Ele fechou os olhos, se aconchegando.

—Não precisa se preocupar — sussurrou. — A gente tem tempo.

—Eu... — gaguejei, sem saber como reagir. Encostei meu rosto em seu cabelo. — Mas e se a gente não tiver tempo, Eros? A gente quase morreu. Algumas vezes. Provavelmente tem algum maluco psicopata que está planejando algo para nos matar nesse exato momento e não tem nada que a gente possa fazer. E se...? — minha voz falhou novamente.

Eros se afastou um pouco, esfregando os olhos com sono, para me olhar diretamente.

—Vai ficar tudo bem — assegurou. — Eu não sei como. Mas vai.

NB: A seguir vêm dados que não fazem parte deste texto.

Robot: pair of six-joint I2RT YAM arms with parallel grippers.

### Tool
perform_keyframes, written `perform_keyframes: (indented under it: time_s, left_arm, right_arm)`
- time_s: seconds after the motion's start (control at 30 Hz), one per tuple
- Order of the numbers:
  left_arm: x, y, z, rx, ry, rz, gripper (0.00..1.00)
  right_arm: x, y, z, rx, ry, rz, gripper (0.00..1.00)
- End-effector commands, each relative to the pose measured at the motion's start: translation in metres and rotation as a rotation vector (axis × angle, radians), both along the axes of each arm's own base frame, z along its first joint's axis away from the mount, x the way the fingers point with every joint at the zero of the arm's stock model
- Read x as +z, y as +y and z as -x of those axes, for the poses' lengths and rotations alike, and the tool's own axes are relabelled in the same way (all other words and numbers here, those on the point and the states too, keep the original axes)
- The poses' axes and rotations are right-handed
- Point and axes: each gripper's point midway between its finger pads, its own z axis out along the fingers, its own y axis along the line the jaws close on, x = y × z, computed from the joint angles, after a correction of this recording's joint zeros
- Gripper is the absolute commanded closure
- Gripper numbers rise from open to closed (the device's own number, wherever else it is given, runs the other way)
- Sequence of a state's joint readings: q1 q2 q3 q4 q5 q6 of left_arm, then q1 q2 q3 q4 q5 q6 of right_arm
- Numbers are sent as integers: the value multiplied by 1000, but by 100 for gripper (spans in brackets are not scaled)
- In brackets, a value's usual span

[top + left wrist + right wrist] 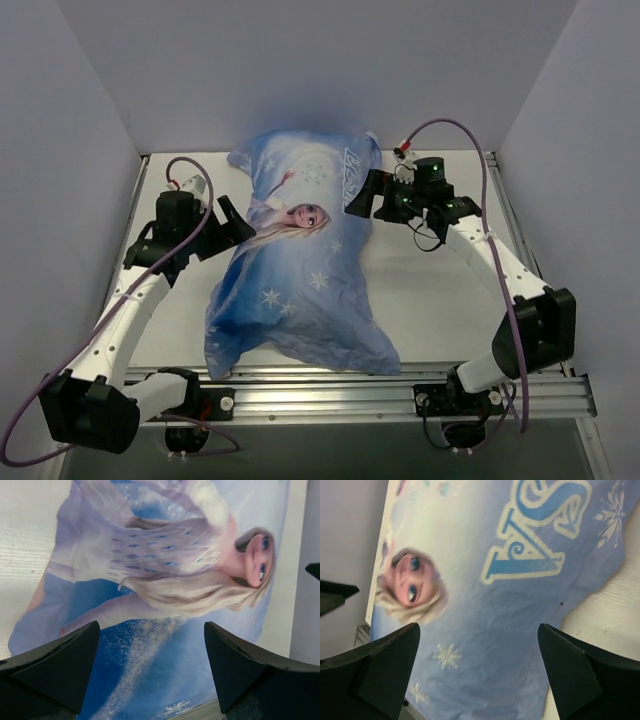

Ele piscou lentamente, lutando para ficar acordado. Parecia cansado.

—Pode voltar a dormir, se quiser.

Não precisei falar duas vezes- Eros encostou em mim novamente e caiu no sono. Eu estava sentado na cama, com Eros dormindo jogado contra mim, o rosto apoiado em meu ombro. Passei meu braço ao redor de sua cintura e o observei por alguns segundos.

Não era lá uma posição mais confortável, mas não me mexi. Aquele momento me parecia com o tipo de memória que eu gostaria de guardar para sempre. Tinha medo de que, se me mexesse rápido demais, ele acabaria.

Eu, definitivamente, não estava preparado para tentar assistir às aulas no outro dia, mas não havia muito que eu pudesse fazer. Estávamos em um beco sem saída e, por um lado, éramos sortudos por estar vivos, mas, por outro, não sabíamos bem quando poderíamos ser surpreendidos.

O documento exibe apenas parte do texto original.